In 1870, Paris was under siege; the city and its population were enduring the final stages of the Franco-Prussian War.
The city was cut off by Prussian troops, from September 19, 1870, until January 28, 1871. Food ran out and people were forced to eat horses, rats, and even elephants from the zoo.
Labouchere was in Paris when the war broke out. He would send his dispatches, by messenger or balloon, which were published in the Daily News.
They were a sensation and were eventually complied into the best-selling ‘Diary of the Besieged Resident in Paris’.
This is from the intro: “I was residing there (Paris) when the war broke out; after a short absence, I returned just before the capitulation of Sedan – intending only to remain one night. The situation, however, was so interesting that I stayed on from day to day, until I found the German armies drawing their lines of investment round the city.
“Had I supposed that I should have been their prisoner for nearly five months, I confess I should have made an effort to escape, but I shared the general illusion that – one way or the other – the siege would not last a month.”
Labouchere’s reporting, and his eye-witness accounts of Paris’s starving inhabitants, is considered one of the first examples of real-time journalistic war correspondence and an important cultural work.
After Labouchere’s death, his grandson, Algar Labouchere Thorold, wrote his biography: ‘The Life of Henry Labouchere’, which is available to read online.
There are many references to his problem with – and love of – gambling.
When he was at Cambridge University, he ran up debts of more than £6,000 betting horses at Newmarket. Fortunately, daddy bailed him out.
In the book, published in 1913, a roulette system championed by Labouchere, is revealed for the first time. He also explains that he stumbled upon it, purely by chance.
Here’s the man, in his own words:
“I used at one time to take the waters every year at Homburg, and I invariably paid the expenses of my trip out of my winnings at the gambling-tables. It may have been luck, or it may have been system; but I give my system for what it is worth.

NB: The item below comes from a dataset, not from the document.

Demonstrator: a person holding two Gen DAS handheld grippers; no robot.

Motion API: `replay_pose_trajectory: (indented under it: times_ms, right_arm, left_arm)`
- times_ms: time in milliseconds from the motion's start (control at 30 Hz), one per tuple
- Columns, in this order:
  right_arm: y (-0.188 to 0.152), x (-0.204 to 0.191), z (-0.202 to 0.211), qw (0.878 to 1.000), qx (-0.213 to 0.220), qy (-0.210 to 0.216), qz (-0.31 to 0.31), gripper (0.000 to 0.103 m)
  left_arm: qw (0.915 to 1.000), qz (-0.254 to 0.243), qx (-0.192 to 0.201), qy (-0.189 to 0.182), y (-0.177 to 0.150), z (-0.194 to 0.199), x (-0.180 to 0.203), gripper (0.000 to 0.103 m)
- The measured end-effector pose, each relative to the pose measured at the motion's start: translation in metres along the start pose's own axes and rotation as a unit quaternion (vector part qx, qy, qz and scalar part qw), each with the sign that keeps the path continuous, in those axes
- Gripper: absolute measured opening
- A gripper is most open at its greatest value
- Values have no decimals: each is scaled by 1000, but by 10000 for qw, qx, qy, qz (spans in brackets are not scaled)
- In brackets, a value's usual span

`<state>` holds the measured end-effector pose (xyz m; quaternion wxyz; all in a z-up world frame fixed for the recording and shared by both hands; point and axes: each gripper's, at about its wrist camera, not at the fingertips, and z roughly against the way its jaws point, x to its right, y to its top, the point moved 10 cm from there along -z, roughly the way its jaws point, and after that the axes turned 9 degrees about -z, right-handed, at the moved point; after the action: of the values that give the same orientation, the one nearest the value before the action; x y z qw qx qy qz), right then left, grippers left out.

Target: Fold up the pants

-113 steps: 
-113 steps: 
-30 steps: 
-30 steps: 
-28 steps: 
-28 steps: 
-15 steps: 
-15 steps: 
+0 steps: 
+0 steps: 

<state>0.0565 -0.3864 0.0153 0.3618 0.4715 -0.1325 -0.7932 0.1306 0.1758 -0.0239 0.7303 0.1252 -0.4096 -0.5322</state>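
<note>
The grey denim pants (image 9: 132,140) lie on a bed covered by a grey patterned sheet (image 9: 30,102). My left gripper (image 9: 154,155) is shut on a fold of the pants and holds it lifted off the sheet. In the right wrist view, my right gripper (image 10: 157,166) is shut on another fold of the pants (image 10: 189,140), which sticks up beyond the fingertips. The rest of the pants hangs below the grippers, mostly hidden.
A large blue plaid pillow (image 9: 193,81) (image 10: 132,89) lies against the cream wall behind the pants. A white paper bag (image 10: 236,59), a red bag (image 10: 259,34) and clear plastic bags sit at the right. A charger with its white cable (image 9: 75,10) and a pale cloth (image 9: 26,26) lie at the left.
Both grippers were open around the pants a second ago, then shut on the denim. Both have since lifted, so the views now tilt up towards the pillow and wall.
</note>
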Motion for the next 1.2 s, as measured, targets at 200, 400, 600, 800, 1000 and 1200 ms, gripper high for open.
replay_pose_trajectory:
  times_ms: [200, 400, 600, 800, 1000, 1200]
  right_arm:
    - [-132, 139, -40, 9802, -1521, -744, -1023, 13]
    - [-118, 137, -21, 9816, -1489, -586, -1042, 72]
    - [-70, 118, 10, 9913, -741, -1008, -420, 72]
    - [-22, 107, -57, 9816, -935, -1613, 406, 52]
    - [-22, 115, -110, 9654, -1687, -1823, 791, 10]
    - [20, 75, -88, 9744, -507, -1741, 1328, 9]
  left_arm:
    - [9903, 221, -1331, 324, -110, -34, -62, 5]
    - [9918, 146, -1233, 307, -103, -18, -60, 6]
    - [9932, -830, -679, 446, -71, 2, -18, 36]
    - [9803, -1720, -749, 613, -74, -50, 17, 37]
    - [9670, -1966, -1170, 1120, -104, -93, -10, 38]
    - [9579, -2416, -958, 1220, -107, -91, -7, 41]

“I used to write the following figures on a piece of paper: – 3, 4, 5, 6, 7. My stake was always the top and bottom figure added together.
“If I won, I scratched out these figures; if I lost, I wrote down the stake at the bottom of the figures, and I went on playing until all the figures on my piece of paper were erased. Thus, my first stake (and I played indifferently on red or black) would be ten.

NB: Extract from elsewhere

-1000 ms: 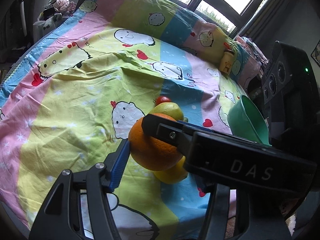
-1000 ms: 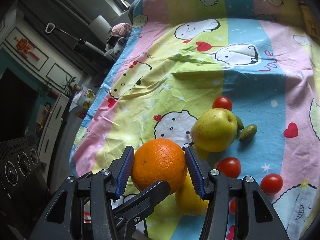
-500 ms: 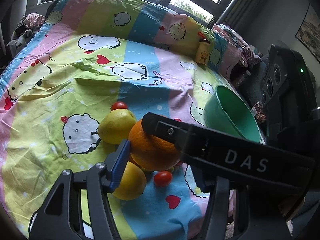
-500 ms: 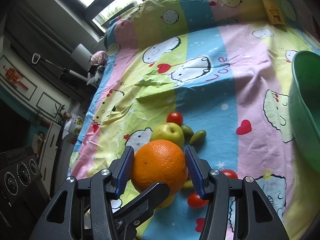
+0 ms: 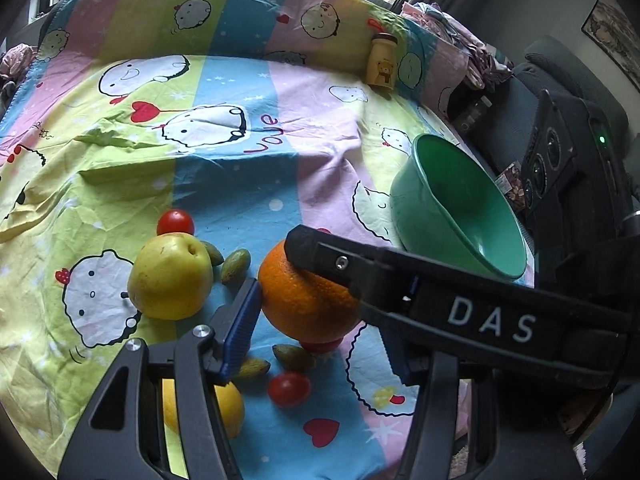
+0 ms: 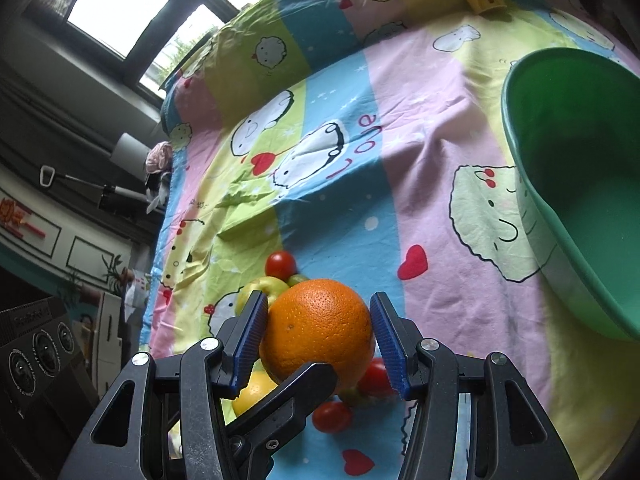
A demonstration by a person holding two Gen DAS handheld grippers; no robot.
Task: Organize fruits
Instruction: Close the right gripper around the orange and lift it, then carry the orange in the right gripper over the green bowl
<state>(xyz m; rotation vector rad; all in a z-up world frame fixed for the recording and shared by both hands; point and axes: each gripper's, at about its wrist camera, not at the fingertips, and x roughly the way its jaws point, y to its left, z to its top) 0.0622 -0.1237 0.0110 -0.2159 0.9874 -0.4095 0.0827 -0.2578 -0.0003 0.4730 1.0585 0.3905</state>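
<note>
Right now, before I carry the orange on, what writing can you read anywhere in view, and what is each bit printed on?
"DAS": white letters on the black bar of the other tongs, crossing the left wrist view.
"Love": red script on the striped cartoon bedsheet.
Small yellow bear-print bottle: its label is too small to read.
Black device with round dials: lettering along its top is too blurred to read.

The right claw (image 6: 320,340) is clamped on the orange (image 6: 318,328), its blue-padded fingers (image 6: 252,340) pressed against either side of it. The left claw (image 5: 316,320) reaches in at the orange too, one blue pad touching it; its other finger is hidden.
</note>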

“If I won it, I scratched out three and seven. My next stake would be ten again, as four and six make ten. If I lost it, I wrote down ten at the bottom of my list of figures, and played fourteen, being the addition of the first and last figure on the list, viz. fourteen.
“The basis of the “system” was this. Before reaching the maximum, I could play a series of even chances for about two hours, and if during these two hours I won one quarter as many times as the bank, plus five, all my figures were erased.
“During these two hours an even chance would be produced two hundred times. If, therefore, I won fifty-five times, and the bank won 145 times, I was the winner of twenty-five napoleons, florins or whatever was my unit.
“Now let any one produce an even chance by tossing up a coin and always crying “heads,” he will find that he may go on until Doomsday before the “tails” exceed the “heads,” or the “heads” exceed the “tails,” by ninety-five.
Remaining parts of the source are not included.